Sunday, November 8, 2015

Love, Money, Prison, Sin, Revenge


Talie Chen
ASA 002 A03
8 November 2015
Blog 8

I found it interesting that in his article Love, Money, Prison, Sin, Revenge, Lam sympathized with the four youths as victims of refugee transnationalism instead of presenting the the four youths as culprits. He argues that being traumatized by war and the chaotic and broken society back home, the later wave of Vietnamese refugees were ill equipped to adjust to a less-generous America. Lam relates himself to the young men of the Good Guys siege, in that they are both children of defeated warriors. He says that in the demands they made, he hears the thematic echo of vengeance, that forms and shapes many Vietnamese youths who grow up in America. I recognize that growing up as a refugee in America is to grow up with the legacy of belonging to the loser’s side and to endure all that it entails. However, it bothers me when a young man at a coffee shop tells Lam that the Good Guys siege has become a legend among his friends, and that he would’ve supported them in their act of revenge.
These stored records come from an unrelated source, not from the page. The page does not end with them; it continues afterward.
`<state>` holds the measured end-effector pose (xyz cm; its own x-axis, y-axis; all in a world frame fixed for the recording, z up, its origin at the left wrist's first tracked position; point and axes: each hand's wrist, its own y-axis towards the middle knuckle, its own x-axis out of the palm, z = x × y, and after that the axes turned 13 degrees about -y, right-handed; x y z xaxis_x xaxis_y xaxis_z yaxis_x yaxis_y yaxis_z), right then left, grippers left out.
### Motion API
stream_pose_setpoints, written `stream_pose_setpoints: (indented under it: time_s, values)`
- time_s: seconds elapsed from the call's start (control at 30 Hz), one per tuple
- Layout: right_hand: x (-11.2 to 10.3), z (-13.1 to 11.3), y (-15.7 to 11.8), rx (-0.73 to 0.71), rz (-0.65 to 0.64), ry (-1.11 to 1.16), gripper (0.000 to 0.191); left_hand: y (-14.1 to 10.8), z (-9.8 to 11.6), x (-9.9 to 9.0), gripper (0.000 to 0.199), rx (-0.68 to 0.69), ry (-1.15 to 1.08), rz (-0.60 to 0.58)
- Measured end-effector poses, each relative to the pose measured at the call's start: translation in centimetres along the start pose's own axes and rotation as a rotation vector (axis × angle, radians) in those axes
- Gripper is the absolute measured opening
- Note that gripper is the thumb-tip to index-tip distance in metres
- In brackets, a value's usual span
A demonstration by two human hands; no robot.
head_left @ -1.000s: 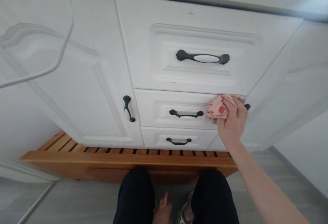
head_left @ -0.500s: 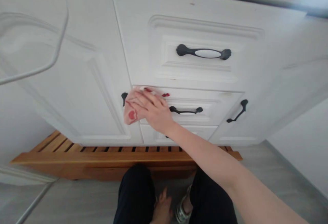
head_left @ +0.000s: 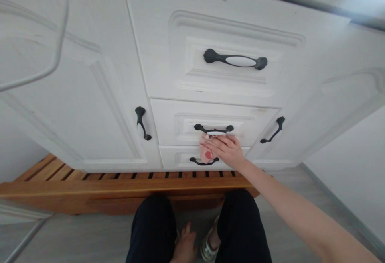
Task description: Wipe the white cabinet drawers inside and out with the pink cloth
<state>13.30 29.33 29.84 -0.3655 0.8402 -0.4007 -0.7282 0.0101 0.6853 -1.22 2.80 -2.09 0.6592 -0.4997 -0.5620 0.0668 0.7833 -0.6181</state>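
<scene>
My right hand (head_left: pixel 227 150) is closed on a pink cloth (head_left: pixel 207 150) with a red heart-like print, pressing it flat against the drawer fronts. The cloth lies just under the handle (head_left: pixel 214 130) of the middle drawer (head_left: pixel 168 120) and hangs over part of the lower drawer's handle (head_left: pixel 200 162). Between the knees, low in the view, hovers my left hand (head_left: pixel 185 243), its fingers stretched out with nothing visible in them.
Above is a larger top drawer with a dark handle (head_left: pixel 236 59). Cabinet doors with dark handles (head_left: pixel 142 123) flank the drawers. A slatted wooden bench (head_left: pixel 126 188) stands between the cabinet and my legs. A pale looped cord (head_left: pixel 58 42) hangs at upper left.
My right hand has moved the cloth right and down, from the middle drawer's left edge to below its handle. The left door handle is now uncovered. My left hand stays between the knees.
</scene>
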Motion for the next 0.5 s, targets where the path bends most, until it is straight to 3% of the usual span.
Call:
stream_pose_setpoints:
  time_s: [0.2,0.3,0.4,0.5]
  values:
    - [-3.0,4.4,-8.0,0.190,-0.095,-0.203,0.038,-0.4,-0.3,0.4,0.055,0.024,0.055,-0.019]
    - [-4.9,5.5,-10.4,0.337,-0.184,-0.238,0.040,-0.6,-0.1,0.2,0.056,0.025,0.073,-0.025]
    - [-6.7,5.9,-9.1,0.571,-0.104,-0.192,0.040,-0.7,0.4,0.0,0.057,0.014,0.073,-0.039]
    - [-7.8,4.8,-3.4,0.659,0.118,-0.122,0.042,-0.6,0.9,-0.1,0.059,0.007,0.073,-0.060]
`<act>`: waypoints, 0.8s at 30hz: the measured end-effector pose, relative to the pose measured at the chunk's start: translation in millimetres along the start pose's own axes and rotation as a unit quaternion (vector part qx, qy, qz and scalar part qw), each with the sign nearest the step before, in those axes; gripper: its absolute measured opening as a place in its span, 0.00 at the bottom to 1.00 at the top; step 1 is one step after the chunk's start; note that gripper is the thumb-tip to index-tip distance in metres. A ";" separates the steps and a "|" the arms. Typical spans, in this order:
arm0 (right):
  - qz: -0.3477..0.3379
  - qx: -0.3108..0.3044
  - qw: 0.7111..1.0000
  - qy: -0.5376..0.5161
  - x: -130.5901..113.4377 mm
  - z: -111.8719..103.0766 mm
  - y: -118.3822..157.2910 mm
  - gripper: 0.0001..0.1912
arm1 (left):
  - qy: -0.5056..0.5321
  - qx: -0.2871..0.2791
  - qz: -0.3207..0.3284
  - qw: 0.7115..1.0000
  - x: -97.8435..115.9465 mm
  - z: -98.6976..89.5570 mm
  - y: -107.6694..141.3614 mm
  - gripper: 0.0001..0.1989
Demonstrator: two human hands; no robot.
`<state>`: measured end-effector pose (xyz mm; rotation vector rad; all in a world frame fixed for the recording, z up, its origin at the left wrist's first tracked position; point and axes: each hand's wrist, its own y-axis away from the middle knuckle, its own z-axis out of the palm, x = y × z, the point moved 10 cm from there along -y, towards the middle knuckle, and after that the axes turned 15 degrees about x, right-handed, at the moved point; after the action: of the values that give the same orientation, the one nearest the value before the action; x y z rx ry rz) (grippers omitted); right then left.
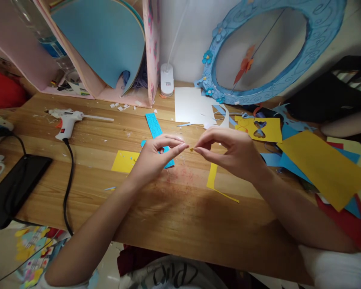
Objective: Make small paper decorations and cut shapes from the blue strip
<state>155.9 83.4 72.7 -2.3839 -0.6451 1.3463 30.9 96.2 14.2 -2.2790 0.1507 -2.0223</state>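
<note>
My right hand [228, 150] pinches a tiny piece of yellow paper [191, 149] between thumb and forefinger. Close by on its left, my left hand [161, 154] has thumb and forefinger pressed together; whether anything is between them is too small to make out. Partly behind the left hand lies a blue paper strip [153, 123] with drawn outlines. A yellow paper piece [124, 161] rests left of that hand. Below the right hand is a thin yellow paper offcut [211, 176].
A white glue gun [69, 122] with its black cable lies left, near a black phone-like slab [18, 188]. White paper [192, 105] lies at the back under a blue decorated ring [210, 68]. Coloured sheets [327, 164] pile up at right. A pink box [152, 52] stands behind.
</note>
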 end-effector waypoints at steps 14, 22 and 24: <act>0.288 -0.041 0.936 -0.200 38.6 18.6 12.6 0.10 | -0.026 0.021 0.120 0.992 28.8 1.7 9.6 0.04; 0.289 -0.029 0.937 -0.193 35.5 16.9 12.8 0.11 | -0.033 0.022 0.128 0.991 31.9 0.2 11.0 0.04; 0.283 -0.033 0.938 -0.195 34.2 17.2 12.1 0.11 | -0.035 0.022 0.130 0.991 33.2 0.3 11.1 0.03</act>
<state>159.2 92.4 33.7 -2.4767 -0.0737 2.0955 34.9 80.8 45.3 -2.1713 0.3733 -1.7962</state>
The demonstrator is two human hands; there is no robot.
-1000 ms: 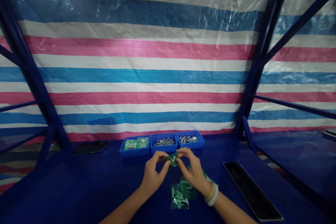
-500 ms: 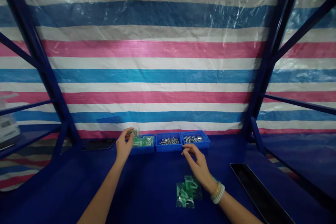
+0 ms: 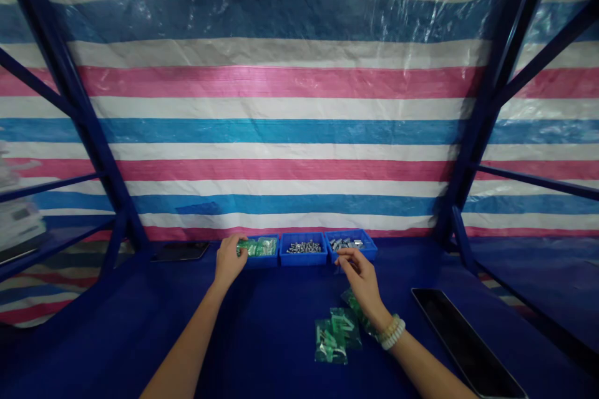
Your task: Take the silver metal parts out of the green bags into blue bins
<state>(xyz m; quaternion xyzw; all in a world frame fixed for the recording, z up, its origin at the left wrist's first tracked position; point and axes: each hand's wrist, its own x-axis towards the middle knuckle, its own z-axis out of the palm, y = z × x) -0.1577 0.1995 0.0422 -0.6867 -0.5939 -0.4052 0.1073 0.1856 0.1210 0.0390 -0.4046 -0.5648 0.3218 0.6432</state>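
Observation:
My left hand [image 3: 231,260] is at the left end of a blue bin [image 3: 262,264] of small clear packets with green contents [image 3: 262,246]. Its thumb and fingers are a little apart over the packets there, and it partly hides them. My right hand [image 3: 362,277] hovers at the front of the right blue bin [image 3: 369,253], which has small silvery metal pieces [image 3: 345,244]. Its fingertips are pinched together; what they hold, if anything, is too small to make out. Below it lie several green packets [image 3: 331,343] on the blue table, one partly behind my right wrist.
A middle blue bin [image 3: 303,260] has many small metal parts [image 3: 304,247]. On the right lies a long black flat device [image 3: 463,340]; a dark flat device [image 3: 181,252] lies at the back left. Blue frame posts [image 3: 486,106] and a striped sheet [image 3: 290,168] stand behind.
My left hand has come down onto the bin; the clear packet it held up no longer shows separately. My right hand's fingers have drawn closer together. The view has shifted slightly.

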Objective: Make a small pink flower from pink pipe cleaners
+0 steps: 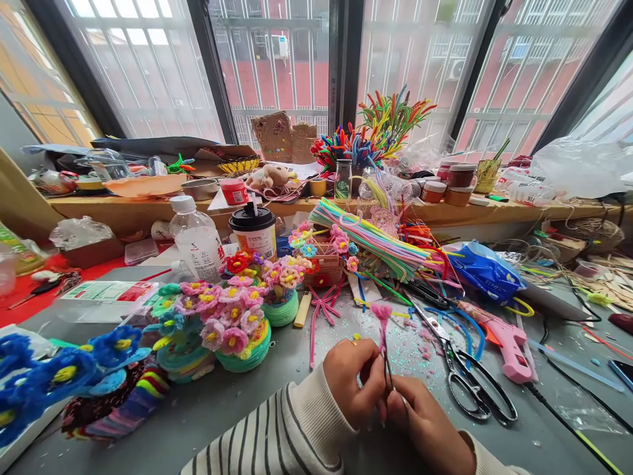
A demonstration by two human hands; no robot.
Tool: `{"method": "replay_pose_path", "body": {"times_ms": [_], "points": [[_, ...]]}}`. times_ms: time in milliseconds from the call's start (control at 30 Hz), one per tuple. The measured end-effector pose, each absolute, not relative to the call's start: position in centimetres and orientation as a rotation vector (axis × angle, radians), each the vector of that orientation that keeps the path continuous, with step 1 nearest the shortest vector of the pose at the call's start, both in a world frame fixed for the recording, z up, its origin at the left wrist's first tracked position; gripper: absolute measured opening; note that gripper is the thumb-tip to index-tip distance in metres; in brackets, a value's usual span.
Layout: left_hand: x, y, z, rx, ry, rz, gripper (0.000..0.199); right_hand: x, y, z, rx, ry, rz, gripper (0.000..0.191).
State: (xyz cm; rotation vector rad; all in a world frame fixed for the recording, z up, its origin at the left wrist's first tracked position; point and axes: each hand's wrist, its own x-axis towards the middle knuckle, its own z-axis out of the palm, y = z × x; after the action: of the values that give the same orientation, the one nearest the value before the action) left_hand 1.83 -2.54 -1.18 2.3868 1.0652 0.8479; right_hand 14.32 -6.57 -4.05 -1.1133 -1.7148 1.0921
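Between my hands stands a pink fuzzy pipe cleaner piece (382,313), its tuft at the top and a thin dark stem below. My left hand (352,377) pinches it at the stem, fingers closed. My right hand (426,417) is closed just below and to the right, with its thumb and fingers on the thin dark strands that run down from the piece. Whether those strands are bare wire or a slim tool I cannot tell. Pink fluff and glitter lie scattered on the grey table (297,422) behind my hands.
Scissors (448,346) and a pink glue gun (512,349) lie on the right. Pipe cleaner flowers (237,310) in pots fill the left, with a plastic bottle (195,241) and a lidded cup (253,231) behind. A pipe cleaner bundle (366,237) lies at the back.
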Motion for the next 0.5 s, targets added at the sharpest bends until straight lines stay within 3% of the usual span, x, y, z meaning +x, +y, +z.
{"method": "replay_pose_path", "body": {"times_ms": [500], "points": [[1.86, -2.68, -0.93, 2.41, 1.068, 0.824, 0.021, 14.17, -6.63, -4.18, -1.23, -1.744, 0.916, 0.054]]}}
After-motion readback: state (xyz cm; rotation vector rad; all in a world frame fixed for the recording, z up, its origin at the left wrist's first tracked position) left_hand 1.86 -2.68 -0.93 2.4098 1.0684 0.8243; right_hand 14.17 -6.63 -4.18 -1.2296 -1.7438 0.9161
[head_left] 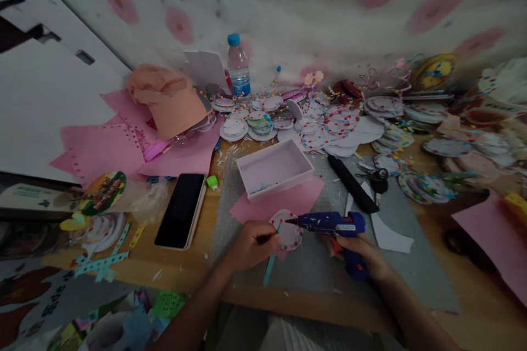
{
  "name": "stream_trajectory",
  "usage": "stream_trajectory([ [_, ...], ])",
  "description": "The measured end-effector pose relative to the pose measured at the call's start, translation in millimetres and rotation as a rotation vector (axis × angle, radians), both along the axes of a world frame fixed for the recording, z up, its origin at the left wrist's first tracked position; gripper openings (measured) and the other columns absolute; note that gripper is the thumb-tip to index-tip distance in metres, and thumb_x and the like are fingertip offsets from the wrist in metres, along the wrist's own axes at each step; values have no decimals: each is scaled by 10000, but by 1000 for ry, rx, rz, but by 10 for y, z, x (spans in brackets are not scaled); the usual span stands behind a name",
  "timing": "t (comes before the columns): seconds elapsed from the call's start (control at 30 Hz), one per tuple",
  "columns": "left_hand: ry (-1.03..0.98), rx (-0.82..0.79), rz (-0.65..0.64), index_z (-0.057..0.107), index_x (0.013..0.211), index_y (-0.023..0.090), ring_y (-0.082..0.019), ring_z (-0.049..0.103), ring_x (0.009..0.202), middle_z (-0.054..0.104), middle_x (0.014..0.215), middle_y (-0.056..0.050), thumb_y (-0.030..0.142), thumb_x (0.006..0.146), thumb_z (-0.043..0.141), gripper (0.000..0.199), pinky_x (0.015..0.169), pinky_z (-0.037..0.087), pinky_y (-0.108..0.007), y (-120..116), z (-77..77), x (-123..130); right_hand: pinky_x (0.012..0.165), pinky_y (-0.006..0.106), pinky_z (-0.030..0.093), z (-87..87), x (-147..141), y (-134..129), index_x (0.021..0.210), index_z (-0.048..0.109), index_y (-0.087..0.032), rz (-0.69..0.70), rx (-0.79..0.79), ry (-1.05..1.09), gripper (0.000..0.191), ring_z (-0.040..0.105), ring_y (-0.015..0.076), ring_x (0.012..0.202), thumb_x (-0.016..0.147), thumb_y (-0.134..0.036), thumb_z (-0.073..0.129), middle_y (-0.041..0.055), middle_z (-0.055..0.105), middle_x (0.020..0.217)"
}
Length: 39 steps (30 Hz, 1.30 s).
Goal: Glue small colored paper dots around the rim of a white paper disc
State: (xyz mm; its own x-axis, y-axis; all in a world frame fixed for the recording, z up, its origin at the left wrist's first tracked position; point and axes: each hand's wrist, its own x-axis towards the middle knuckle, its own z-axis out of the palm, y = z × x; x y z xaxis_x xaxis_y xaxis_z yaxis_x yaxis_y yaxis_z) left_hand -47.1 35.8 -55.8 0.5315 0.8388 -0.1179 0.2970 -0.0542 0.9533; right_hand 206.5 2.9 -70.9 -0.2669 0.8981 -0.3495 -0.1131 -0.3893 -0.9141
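Gripping hands: right around blue glue gun, left pinching round white red-dotted paper disc.

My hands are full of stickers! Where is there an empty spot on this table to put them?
The grey mat is bare below the glue gun, between the left hand and right hand. Bare wood also shows between the phone and the mat. The back, around the water bottle and paper discs, is crowded.
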Motion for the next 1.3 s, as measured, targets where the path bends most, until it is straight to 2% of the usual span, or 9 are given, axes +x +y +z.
stream_trajectory([
  [0.37, -14, 4, -17, 345, 518, 167, -79, 283, 522, 284, 539, 48, 254, 826, 475, 346, 487, 200, -222, -4, -5, -8, 549, 282, 411, -109, 48, -40, 659, 660, -169, -36, -40, -48, 370, 515, 153, 564, 680, -539, 659, 41, 621, 618],
  [0.7, -3, 29, -17, 392, 508, 155, -79, 294, 517, 292, 535, 49, 255, 841, 481, 359, 489, 204, -222, -4, -28, -27, 539, 280, 405, -35, 1, -17, 616, 647, -176, -58, -35, -66, 383, 515, 156, 561, 650, -556, 674, 40, 618, 603],
  [1.0, 16, 10, -25, 446, 524, 144, -80, 311, 520, 309, 538, 44, 285, 847, 481, 354, 487, 212, -215, -4, -40, -22, 532, 275, 397, -111, 34, -33, 653, 649, -174, -36, -54, -44, 369, 503, 147, 554, 666, -542, 670, 35, 614, 612],
  [1.3, -12, 20, -30, 315, 527, 170, -78, 278, 525, 274, 544, 53, 244, 838, 490, 364, 494, 193, -222, -6, -48, -31, 535, 286, 391, -95, 31, -31, 661, 655, -173, -34, -48, -35, 352, 502, 153, 548, 677, -524, 669, 36, 615, 594],
])
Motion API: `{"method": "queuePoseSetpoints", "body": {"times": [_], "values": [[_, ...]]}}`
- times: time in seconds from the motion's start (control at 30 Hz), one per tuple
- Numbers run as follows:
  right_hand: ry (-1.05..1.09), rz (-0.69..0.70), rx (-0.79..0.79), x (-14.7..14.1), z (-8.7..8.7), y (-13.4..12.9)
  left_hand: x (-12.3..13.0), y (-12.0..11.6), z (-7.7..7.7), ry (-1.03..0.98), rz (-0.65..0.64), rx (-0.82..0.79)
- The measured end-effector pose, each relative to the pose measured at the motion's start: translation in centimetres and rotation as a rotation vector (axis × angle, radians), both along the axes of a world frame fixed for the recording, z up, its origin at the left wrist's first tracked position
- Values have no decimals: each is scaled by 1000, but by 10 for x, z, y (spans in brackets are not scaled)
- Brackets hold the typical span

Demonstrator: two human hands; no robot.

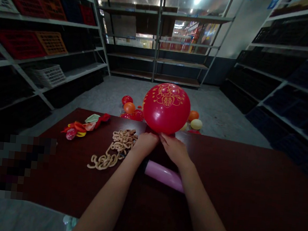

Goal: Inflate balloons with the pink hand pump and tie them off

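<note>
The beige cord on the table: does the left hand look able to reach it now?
Probably yes: the beige cord lies close beside the left hand, with nothing seen between. But this hand seems busy under the red balloon, so may need freeing first.

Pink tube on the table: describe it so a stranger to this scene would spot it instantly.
On the dark reddish-brown table, look just below the big red balloon, between the person's forearms. A smooth, straight pink tube lies there at a slant, its left end dark. Unlike the curly beige cord to its left, it is one glossy, straight piece.
</note>
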State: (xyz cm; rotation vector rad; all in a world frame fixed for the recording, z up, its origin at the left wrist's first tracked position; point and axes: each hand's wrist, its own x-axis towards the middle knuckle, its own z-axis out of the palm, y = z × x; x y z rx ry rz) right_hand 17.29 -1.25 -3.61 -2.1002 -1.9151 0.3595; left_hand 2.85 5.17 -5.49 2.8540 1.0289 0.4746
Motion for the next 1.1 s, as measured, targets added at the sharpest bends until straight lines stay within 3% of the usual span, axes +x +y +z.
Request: {"method": "queuePoseSetpoints", "body": {"times": [0.1,0.33,0.47,0.57,0.8,0.97,1.1], "values": [[-7,17,36,1,-4,-2,-5,-3,10,130,28,56],[224,111,251,14,-26,7,-12,-4,21,102,-41,-69],[510,144,359,22,-32,13,-18,-8,32,-4,-57,-142],[683,73,403,22,-34,14,-20,-8,37,-125,-59,-181],[964,-41,363,16,-29,14,-17,-1,33,-389,-164,-270],[1056,-109,407,20,-16,14,-28,3,44,-601,-12,-408],[1111,-198,424,23,-11,17,-65,12,50,-491,116,-409]]}}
The means the gunmen took were illogical, irrational, and based off of highly stylized violent Hong Kong films. They believed that through these actions they would bring honor to their father, but they instead killed three others and then were killed themselves, leaving their families in grief. The world hasn’t recognized their battle as refugees either, and the news has simply labeled their motive as being frustrated by their inability to learn English and find jobs. How can refugees today balance their identities and make the appropriate adjustments needed for their new American style, that the Nguyen boys struggled with?